- _PROBLEM DESCRIPTION_:
The response should be the data again, identical in every line.

- _INFORMATION SUPPLIED_:
*** Block opens ***

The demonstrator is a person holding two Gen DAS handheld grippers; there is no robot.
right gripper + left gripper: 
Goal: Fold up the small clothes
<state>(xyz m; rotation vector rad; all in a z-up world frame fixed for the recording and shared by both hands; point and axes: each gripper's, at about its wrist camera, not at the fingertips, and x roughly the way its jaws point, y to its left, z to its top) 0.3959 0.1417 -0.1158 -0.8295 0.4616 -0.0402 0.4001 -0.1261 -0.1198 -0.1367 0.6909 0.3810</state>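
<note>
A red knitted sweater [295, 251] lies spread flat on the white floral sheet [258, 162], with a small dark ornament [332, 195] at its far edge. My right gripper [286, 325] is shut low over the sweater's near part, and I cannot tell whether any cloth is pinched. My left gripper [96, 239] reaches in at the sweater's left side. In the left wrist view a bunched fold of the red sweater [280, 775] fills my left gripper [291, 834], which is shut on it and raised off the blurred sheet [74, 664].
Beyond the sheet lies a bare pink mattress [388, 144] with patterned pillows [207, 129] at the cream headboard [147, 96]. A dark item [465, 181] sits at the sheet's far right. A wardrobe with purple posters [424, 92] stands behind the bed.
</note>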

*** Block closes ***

- _OUTPUT FOR THIS EXERCISE_:
The demonstrator is a person holding two Gen DAS handheld grippers; there is no robot.
right gripper + left gripper: 
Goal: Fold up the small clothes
<state>(xyz m; rotation vector rad; all in a z-up world frame fixed for the recording and shared by both hands; point and axes: each gripper's, at about its wrist camera, not at the fingertips, and x roughly the way its jaws point, y to its left, z to its top) 0.3959 0.1417 -0.1158 -0.8295 0.4616 -0.0402 0.4001 -0.1261 -0.1198 -0.1367 0.6909 0.3810</state>
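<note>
A red knitted sweater [295, 251] lies spread flat on the white floral sheet [258, 162], with a small dark ornament [332, 195] at its far edge. My right gripper [286, 325] is shut low over the sweater's near part, and I cannot tell whether any cloth is pinched. My left gripper [96, 239] reaches in at the sweater's left side. In the left wrist view a bunched fold of the red sweater [280, 775] fills my left gripper [291, 834], which is shut on it and raised off the blurred sheet [74, 664].
Beyond the sheet lies a bare pink mattress [388, 144] with patterned pillows [207, 129] at the cream headboard [147, 96]. A dark item [465, 181] sits at the sheet's far right. A wardrobe with purple posters [424, 92] stands behind the bed.
</note>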

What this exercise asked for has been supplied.